Finished! This was a colourful witty delight. Solid platforming and puzzling. Good difficulty curve. Pumped up soundtrack. Lovable cast. Backtracking would have got boring of it had been much more. You need to be concentrating and know where to go next in order to avoid wasting time. the game is fair enough to give you hints without holding your hand. I think of all the Shantae games I've played, this one gets the most right.
This game looks way better than it has any right to and is hilarious. The gameplay is crazy fun too (though I will admit that especially when I got to the DLC the reuse of levels started to wear on me) It's pretty darned great and super duper charming^^
Un bel gioco simpatico, divertente, di carattere, che non inventa molto di nuovo ma fa il suo dovere. L'edizione completa di tutti i DLC aggiunge un bel po' di modalità extra sfiziose e impegnative.
After a few hours, this game is ... kinda bad? Besides the good-looking art, I just don't get what people see about it. Levels are just fine, but the transformation mechanic is a chore. The monkey is kind of fun to use, but the crab moves like shit so using it is a net loss.
Level structure seems to follow the same path: beat a level, randomly get a new transformation, and then go play an earlier level to finish a quest-fetch to unlock the next level. The pacing is terrible.
The story seems to be a completely disconnected series of contrivances that don't have any overarching plot and come at you with no warning and leave without any impact.

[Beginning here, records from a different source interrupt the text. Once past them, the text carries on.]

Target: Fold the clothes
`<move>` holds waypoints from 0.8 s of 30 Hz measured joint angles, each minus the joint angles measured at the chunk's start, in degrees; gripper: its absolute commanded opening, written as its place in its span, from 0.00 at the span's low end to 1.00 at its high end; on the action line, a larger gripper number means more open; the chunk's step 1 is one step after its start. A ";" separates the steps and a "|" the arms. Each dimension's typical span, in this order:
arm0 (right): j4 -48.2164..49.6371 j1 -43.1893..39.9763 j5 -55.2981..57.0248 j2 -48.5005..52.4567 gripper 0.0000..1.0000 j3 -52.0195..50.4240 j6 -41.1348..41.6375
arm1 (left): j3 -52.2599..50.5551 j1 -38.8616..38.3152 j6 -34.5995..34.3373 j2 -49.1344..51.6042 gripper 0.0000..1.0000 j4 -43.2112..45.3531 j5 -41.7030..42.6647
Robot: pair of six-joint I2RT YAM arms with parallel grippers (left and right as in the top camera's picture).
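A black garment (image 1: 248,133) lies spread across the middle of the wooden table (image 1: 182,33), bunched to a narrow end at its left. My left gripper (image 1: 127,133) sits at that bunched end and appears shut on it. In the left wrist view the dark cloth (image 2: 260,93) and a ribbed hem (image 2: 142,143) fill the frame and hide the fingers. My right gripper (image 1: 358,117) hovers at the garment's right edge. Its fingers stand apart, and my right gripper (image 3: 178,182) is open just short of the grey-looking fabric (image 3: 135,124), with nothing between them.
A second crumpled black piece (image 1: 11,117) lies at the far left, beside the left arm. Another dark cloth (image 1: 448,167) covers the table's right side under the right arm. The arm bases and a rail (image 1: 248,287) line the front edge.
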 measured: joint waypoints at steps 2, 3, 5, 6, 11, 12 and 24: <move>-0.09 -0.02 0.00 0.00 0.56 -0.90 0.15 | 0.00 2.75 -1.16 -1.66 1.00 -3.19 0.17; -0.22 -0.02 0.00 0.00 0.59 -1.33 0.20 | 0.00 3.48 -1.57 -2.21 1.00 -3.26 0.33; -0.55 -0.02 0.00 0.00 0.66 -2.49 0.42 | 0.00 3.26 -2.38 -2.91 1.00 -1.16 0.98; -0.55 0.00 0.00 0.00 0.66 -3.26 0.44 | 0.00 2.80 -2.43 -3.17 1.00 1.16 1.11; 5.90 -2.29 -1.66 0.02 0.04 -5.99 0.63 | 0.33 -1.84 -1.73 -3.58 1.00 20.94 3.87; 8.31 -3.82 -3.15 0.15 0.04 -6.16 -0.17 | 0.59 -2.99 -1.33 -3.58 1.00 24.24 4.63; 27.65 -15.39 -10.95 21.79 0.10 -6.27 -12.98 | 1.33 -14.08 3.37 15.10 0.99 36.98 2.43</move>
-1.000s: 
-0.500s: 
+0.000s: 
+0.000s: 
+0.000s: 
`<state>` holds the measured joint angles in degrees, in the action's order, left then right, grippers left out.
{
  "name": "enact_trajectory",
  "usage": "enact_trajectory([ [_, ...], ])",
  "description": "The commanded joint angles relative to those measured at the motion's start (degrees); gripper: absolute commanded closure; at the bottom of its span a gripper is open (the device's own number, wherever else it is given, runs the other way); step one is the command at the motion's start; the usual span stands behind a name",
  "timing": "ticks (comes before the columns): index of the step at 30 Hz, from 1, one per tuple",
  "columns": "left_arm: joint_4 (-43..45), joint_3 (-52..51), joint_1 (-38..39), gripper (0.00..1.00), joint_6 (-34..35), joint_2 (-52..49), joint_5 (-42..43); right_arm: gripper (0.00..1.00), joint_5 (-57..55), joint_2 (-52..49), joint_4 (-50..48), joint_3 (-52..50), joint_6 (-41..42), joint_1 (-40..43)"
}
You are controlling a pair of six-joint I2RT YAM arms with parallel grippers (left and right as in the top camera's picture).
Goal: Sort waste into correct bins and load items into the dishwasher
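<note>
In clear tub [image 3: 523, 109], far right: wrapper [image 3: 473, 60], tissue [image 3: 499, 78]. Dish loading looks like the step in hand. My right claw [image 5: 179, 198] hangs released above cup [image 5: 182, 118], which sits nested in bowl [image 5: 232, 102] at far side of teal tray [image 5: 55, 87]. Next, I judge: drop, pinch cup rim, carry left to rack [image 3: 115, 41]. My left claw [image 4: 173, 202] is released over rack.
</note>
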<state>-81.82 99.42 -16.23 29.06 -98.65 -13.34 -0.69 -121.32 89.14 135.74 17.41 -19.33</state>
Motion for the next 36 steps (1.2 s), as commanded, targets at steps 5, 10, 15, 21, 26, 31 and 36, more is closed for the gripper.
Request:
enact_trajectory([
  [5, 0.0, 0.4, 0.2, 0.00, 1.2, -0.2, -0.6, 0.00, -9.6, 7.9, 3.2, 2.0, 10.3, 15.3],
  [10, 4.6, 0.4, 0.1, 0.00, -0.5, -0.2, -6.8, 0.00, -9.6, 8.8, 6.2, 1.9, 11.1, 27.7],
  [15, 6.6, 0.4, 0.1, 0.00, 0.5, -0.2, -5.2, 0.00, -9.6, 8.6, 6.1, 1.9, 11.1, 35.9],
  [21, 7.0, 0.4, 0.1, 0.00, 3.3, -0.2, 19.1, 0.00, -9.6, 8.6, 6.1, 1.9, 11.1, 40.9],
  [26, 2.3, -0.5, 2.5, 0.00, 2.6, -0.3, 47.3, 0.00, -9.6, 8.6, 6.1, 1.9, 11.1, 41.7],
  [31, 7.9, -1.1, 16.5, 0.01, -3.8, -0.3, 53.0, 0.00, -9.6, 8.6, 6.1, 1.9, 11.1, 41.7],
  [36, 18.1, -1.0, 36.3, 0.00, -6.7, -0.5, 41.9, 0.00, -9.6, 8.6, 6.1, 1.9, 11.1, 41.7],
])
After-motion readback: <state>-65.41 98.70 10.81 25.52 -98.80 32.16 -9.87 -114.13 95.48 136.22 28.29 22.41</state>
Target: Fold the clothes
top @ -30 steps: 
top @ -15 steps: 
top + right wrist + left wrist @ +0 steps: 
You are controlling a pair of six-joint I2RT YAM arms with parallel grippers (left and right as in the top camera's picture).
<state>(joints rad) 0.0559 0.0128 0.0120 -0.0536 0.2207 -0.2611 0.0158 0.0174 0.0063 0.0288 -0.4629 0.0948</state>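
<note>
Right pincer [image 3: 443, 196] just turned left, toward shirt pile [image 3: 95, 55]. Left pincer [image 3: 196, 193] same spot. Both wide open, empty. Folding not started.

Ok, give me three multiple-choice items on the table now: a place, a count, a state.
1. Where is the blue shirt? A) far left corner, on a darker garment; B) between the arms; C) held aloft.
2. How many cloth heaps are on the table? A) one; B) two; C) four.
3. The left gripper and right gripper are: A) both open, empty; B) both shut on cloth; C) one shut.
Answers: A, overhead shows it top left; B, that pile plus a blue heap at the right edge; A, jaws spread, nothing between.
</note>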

Never played a Shantae game somehow but always wanted to. Picked this up for cheap on Xbox sale tonight and it's pretty fun. A nice little platforming excursion from the heavier stuff I'm overburdened with at the moment.

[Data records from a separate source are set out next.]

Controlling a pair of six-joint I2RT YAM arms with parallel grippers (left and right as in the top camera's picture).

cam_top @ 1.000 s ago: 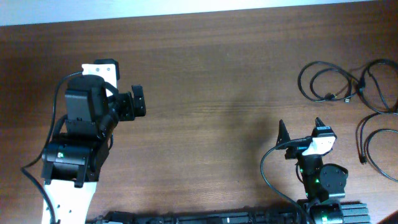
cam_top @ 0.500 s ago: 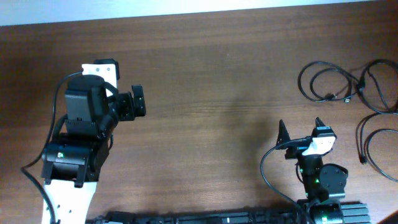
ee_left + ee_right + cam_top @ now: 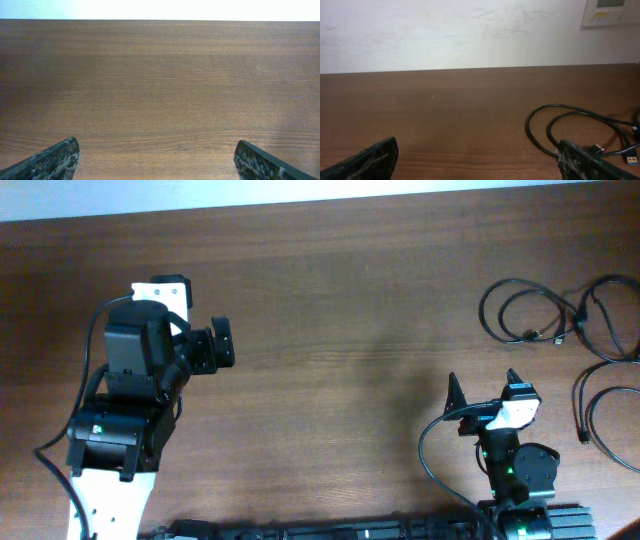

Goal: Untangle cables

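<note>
Three black cables lie as separate loose coils at the table's right end: one coil (image 3: pixel 522 310), a second (image 3: pixel 612 315) beside it touching at their plugs, and a third (image 3: pixel 603 412) nearer the front. My right gripper (image 3: pixel 484 386) stands open just left of them, empty; in its wrist view (image 3: pixel 477 154) the nearest cable loop (image 3: pixel 555 125) curves in front of the right fingertip (image 3: pixel 572 157). Far from the cables, on the left side, my left gripper (image 3: pixel 226 342) hangs open over bare wood (image 3: pixel 157 156) with nothing between its fingers.
The brown wooden table (image 3: pixel 340 330) spreads between the two arms. The left arm's base (image 3: pixel 110 440) stands at the front left, the right arm's base (image 3: pixel 515 480) at the front right. A pale wall (image 3: pixel 470 30) rises behind the table's far edge.
</note>
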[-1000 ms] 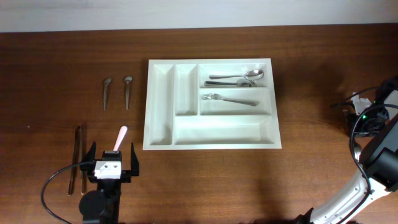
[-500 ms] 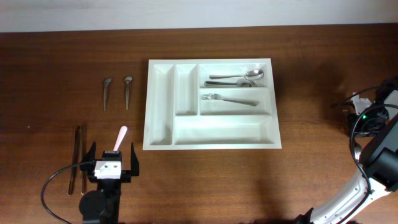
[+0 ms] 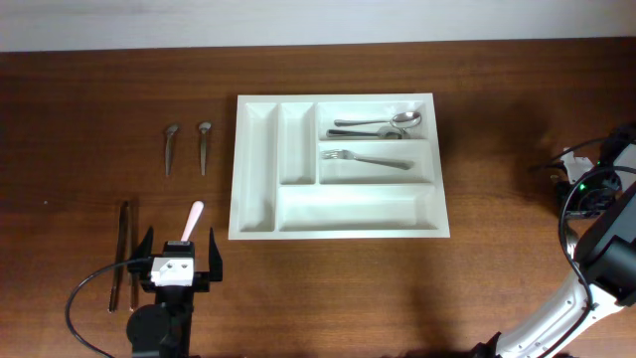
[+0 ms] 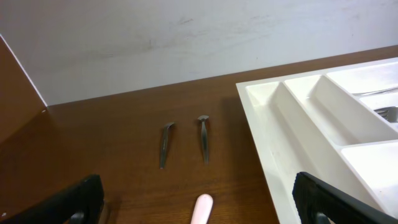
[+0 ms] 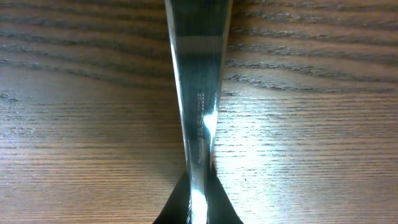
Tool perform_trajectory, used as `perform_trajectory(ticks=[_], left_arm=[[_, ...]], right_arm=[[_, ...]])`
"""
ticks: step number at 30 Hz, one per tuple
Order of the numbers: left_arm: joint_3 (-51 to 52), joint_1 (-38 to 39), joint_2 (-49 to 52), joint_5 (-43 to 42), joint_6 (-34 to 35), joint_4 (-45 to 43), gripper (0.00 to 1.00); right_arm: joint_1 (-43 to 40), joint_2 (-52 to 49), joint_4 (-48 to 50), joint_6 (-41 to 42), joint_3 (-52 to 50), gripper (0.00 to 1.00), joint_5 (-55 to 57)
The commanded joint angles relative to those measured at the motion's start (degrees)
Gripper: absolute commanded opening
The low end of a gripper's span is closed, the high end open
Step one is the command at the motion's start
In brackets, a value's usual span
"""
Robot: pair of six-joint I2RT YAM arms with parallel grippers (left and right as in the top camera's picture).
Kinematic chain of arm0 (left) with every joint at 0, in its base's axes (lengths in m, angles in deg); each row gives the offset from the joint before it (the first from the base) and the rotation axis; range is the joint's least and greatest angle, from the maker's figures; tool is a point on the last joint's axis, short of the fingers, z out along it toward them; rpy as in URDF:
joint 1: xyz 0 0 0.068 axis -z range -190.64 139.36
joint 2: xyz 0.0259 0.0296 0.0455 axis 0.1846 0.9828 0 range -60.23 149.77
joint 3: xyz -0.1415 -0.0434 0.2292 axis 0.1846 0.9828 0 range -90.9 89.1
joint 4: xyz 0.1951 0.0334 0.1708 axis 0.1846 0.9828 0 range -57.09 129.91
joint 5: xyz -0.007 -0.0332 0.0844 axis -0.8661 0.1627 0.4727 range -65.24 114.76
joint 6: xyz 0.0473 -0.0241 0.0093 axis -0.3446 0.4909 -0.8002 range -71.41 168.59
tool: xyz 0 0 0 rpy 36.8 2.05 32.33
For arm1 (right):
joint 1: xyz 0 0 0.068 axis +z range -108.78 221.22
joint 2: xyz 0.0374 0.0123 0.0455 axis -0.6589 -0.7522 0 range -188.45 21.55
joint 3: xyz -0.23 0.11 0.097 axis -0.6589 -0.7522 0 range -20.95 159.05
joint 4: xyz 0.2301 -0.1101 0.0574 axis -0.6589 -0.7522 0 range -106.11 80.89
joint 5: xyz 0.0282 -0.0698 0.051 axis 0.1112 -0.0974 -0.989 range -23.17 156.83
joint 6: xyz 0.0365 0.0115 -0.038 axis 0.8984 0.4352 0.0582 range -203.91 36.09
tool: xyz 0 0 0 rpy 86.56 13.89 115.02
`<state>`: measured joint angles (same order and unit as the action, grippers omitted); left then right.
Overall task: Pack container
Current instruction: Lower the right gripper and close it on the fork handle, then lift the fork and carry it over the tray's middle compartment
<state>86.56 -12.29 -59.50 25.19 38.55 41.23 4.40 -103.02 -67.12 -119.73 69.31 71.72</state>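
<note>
Squarely at mid-table: white tray, partly filled. Holds two spoons in the top long compartment and a fork in the one below; shows nothing in the bottom long compartment or the two narrow upright ones. Lying well to the left on bare wood: two small spoons, side by side, and nearer the front a pink-handled utensil close beside a pair of thin dark sticks. Poised at the pink handle's near end: left gripper, spread wide, holding nothing, one finger to each side. Likely step: picking up that utensil. Best done by lowering straight down, turning the wrist a little to match the handle's tilt, closing across the handle rather than along it, then lifting high enough to clear the tray's rim before setting down in a free compartment. Worth watching for a finger brushing the sticks just to the left. Off at the far right edge: right gripper, looking down close on a shiny metal strip, probably a utensil handle, over wood grain; impossible to tell whether clamped or loose.
</note>
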Motion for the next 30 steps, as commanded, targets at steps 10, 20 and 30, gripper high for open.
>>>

A fine game with a lot of ways to play.
I really like this game. There is so much to unlock, the exploration is nice and the situations are funny. Overall a great package for those who like 2D action platformers sprinkled with Metroidvania elements. Maybe it is because of how accessible the game is, but I find myself wanting to 100% it. It has a lot of different modes that alter the gameplay in, sometimes, curious ways. Some are a miss, like the "Beach Mode," but most add a nice new way to play that keeps me coming back.
Enjoying it quite a bit after a "rough" start.
First and foremost I will say that I started the game in Hardcore mode and this really shaped the first few hours of the game for me. Many enemies one shot you at this mode if your don't get the defense upgrade. After the upgrade, then the game became a lot smoother for me.
After making Hardcore more controllable I found myself really enjoying the game. The platforming is tight and the game is filled with unlockables to buy and discover, which make it a joy to progress.
Every time I return to a previous area, because of a timely set quest, I find new things thanks to new upgrades and abilities.
Overall really enjoy it and am looking to play more.
Currently playing Shantae 1/2 Genie Hero and Metroid: Samus Returns. I will be playing games on my Scheduled to Play shelf through May 2018. After that, I plan on splitting my time between an "all Zelda games marathon" with my daughter and games on my Want to Play shelf. Feel free to recommend games from my backlog to play.